Ever since I can remember, I have been fascinated by the stunning beauty and destructive fury of volcanoes. Having previously travelled to the Hawaiian islands of Oahu and Maui decades ago, it had been a bucket list dream to visit the Big Island of Hawaii where all the volcanic activity occurs and this summer I made my dream come true.
My daughter accompanied me on this trip of a lifetime and we enjoyed ourselves so much that we didn’t want to come home. We first spent two days in San Francisco to adjust gradually to the time change and while there, toured Fisherman’s Wharf and Alcatraz prison. I had busted out of there once before but this was my daughter’s first time behind bars. Dinner with some of my cousins whom I rarely get to see was an added bonus.
From there, Hawaii beckoned and after five hours over the Pacific, we landed in Maui and then changed planes to continue on to Kona on the Big Island. What awaited us was as spectacular as I had hoped it would be. Vistas our eyes had never seen before unfolded around us in the form of lush vegetation contrasting against lifeless fields of centuries old lava. I felt as if we had been transported to another planet. It took a while for it to sink in that I was finally where I wanted most to be in this world.
We had the good fortune of being driven to our hotel by Robert, one of the nicest taxi drivers I have ever met. He immediately agreed to be our transport around the island and took us wherever we wanted to go. He was at our beck and call with a hearty “you bet” whenever we needed him. At our resort we found a beautiful landscape, more lava fields and a complete absence of city noise that we can’t escape at home. No traffic sounds, no planes roaring overhead, no sirens and no stress. Only the chirping of birds and the sound of the sea as our private, sandy beach beckoned.
One day was devoted to exploring the island on a 13-hour guided tour that took us to a coffee plantation, down into lava tubes, a black sand beach complete with lounging sea turtles and the capper for me was reaching the summit of Mount Kilauea where the view into the caldera was like being on the surface of the moon. The experience was so overwhelming that I had trouble holding back the tears. I had made it. It was my Eureka moment. From there we visited a lychee fruit farm and a cascading waterfall before driving through Hilo and then back to our resort on the Kona side via a highway that passed between Mauna Loa and Mauna Kea.
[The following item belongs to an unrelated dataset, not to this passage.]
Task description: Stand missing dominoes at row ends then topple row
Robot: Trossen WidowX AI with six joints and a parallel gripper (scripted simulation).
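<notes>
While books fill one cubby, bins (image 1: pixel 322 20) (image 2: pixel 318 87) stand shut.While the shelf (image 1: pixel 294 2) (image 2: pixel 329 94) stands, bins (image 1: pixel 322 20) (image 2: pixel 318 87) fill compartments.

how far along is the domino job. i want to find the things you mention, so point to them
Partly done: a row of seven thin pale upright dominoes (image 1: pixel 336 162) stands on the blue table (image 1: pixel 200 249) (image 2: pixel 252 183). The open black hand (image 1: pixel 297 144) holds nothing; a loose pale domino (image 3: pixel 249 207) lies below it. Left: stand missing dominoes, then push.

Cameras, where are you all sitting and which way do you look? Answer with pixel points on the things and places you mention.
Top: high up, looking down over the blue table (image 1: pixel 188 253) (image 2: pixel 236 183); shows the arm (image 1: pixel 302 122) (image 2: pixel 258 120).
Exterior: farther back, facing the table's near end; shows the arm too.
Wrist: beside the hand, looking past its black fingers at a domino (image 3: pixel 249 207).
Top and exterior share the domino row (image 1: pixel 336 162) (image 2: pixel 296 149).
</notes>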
Our tour guide, Justin, was informative and possessed an acerbic sense of humour which only added to the exhilarating experience that this day was.
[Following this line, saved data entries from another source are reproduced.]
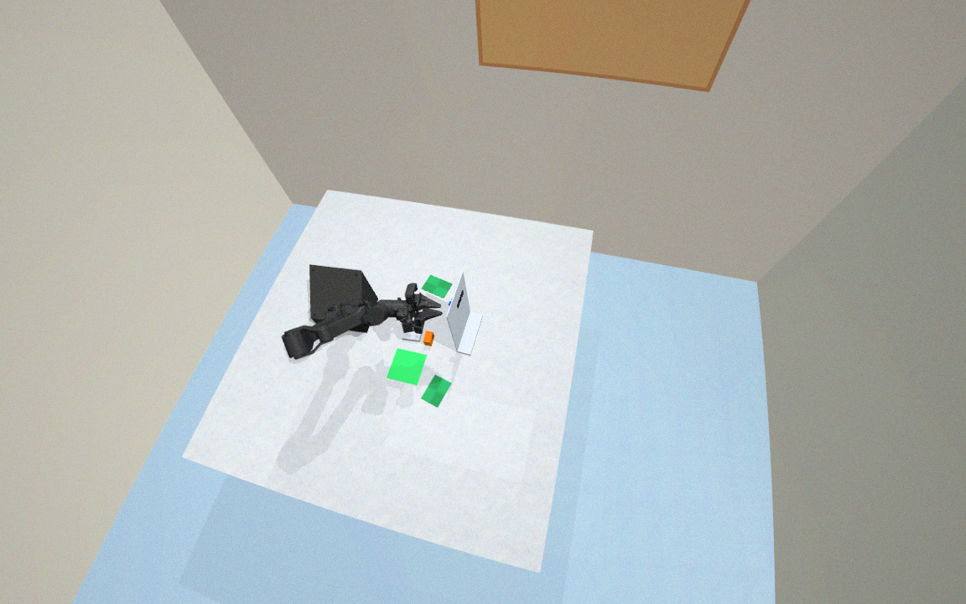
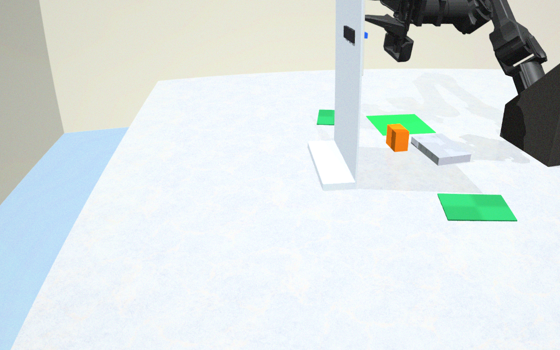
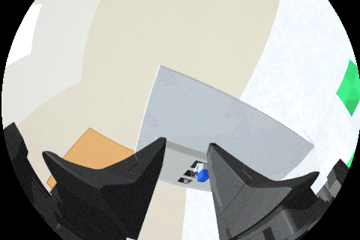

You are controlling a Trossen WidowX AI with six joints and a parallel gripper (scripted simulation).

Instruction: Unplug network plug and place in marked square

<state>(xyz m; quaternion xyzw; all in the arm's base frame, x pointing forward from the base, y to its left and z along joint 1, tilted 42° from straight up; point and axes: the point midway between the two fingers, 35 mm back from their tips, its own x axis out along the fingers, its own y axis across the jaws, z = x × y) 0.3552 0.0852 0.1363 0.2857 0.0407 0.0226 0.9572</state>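
Note:
The plug (image 1: pixel 449 303) (image 2: pixel 365 35) (image 3: pixel 202 175) has a blue body and sits in a socket on the near face of the upright grey panel (image 1: pixel 457 324) (image 2: pixel 346 96) (image 3: pixel 225 120). Its tab is too small to tell. My gripper (image 1: pixel 439 309) (image 3: pixel 187 145) is partly open with nothing between its fingers. Its tips point at the panel, above the plug's height in the exterior view. In the wrist view the plug shows low between the fingers, close beside the right one. The marked square (image 1: pixel 406 367) (image 2: pixel 404 124) is bright green and lies on the table, with no plug on it.
An orange block (image 1: pixel 428 337) (image 2: pixel 399 139) stands between the panel and the square. A pale flat slab (image 1: pixel 411 337) (image 2: pixel 441 149) lies beside it. Dark green pads (image 1: pixel 436 286) (image 1: pixel 435 391) (image 2: pixel 477 207) lie on both sides. Other sockets (image 3: pixel 184 181) sit beside the plug.

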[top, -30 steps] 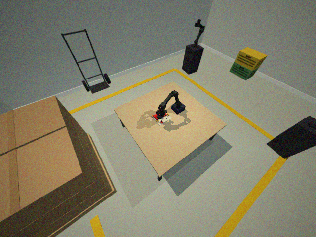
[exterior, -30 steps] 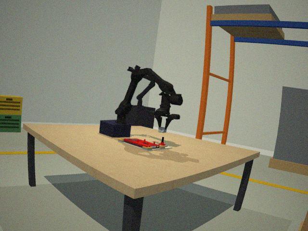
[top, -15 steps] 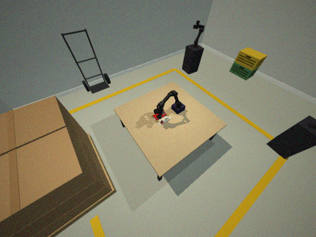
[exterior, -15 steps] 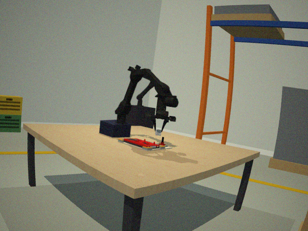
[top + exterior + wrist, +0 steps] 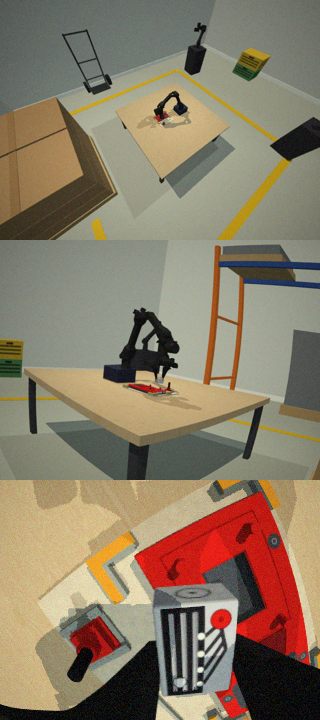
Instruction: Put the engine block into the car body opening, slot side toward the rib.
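Observation:
My gripper [image 5: 194, 646] [image 5: 160, 378] is shut on the grey engine block [image 5: 195, 640] [image 5: 160, 380], whose face with black slots and a red dot is turned to the wrist camera. It holds the block a little above the white base plate [image 5: 67, 600] [image 5: 175, 392]. The red car body [image 5: 207, 554] [image 5: 143, 387] [image 5: 165, 115] lies flat on that plate. Its dark grey opening [image 5: 236, 583] shows just up and right of the block, with nothing in it. The block hangs over the body's near edge, not over the opening. I cannot make out the rib.
A small red fixture with a black lever [image 5: 92, 643] [image 5: 168, 386] stands on the plate, left of the block. Yellow corner brackets [image 5: 110, 560] ring the car body. The arm's dark base box [image 5: 118, 373] [image 5: 180, 108] stands on the wooden table [image 5: 103, 405] [image 5: 180, 144].

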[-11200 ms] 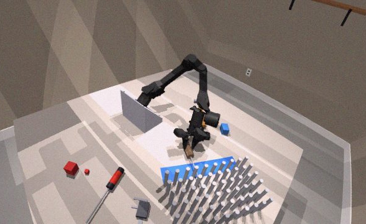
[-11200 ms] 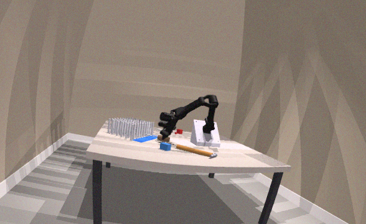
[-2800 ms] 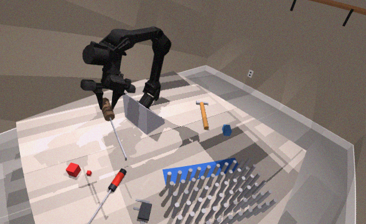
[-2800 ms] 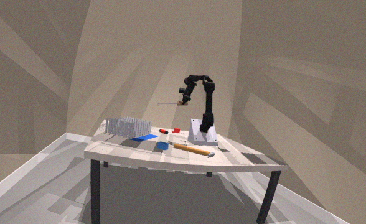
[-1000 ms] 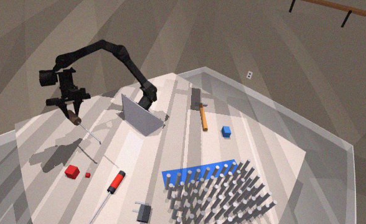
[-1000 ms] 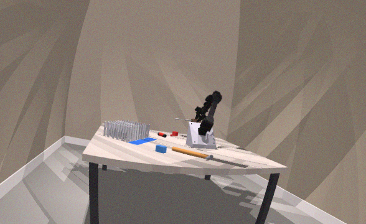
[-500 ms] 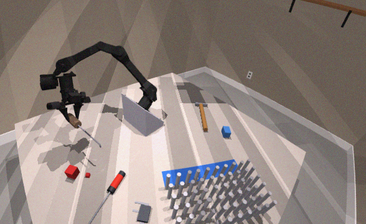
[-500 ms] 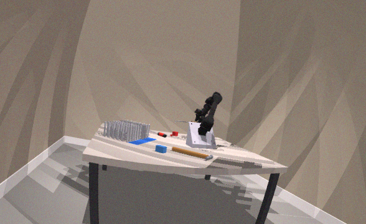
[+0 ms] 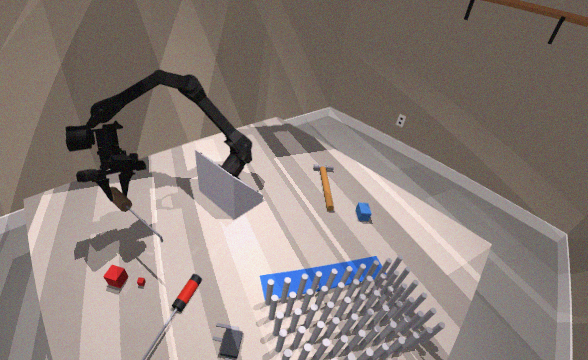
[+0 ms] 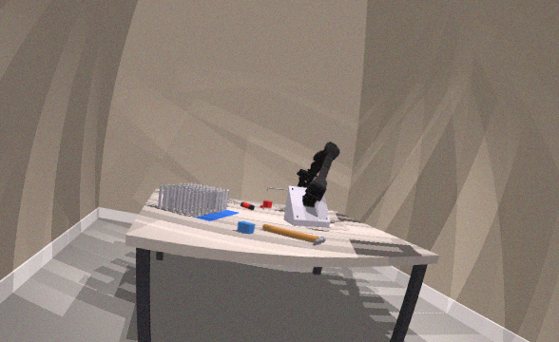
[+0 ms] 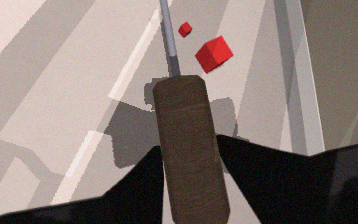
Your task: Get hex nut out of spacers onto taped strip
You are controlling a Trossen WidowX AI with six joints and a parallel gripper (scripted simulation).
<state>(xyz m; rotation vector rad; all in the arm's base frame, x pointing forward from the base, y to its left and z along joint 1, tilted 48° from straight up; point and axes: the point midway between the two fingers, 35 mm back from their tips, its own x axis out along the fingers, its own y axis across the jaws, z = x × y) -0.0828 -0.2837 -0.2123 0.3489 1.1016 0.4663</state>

Yet, into every trip a little reality must come. And by that I mean cell phones. Everywhere. Held by everyone no matter where they were. On the beach, by the pool, at meals, strolling through town, at the bar. I was half expecting to see someone in the pool doing the backstroke while sending a text. And yes, I had mine with me and often wish I hadn’t.
While I was able to reassure everyone at home that I hadn’t fallen into a crater, I couldn’t help but remember a time when you went away and were really away. You didn’t drag bits and pieces of home with you and only re-established contact when you returned. Now, instead of enjoying the scenery, we tend to be obsessed with “screenery” and simply can’t break that connection for a while in order to truly be on vacation. Perhaps tech moderation while on vacation can give you the best of both worlds so you can rest and relax without that fear of missing out that plagues us today.
The only snag in our dream vacation was a nine-hour flight delay from Los Angeles to Montreal, but we were kept well advised by our airline as the day wore on and were nicely compensated for the inconvenience. If only the toddler in the seat across from us hadn’t screamed and whined the entire flight home, those 5 ½ hours might have been a pleasant ending to a perfect vacation.
But that is all forgotten now and in my mind I am back on Kilauea’s summit with a tear in my eye and a smile from ear to ear. And one day I will return. Kauai awaits.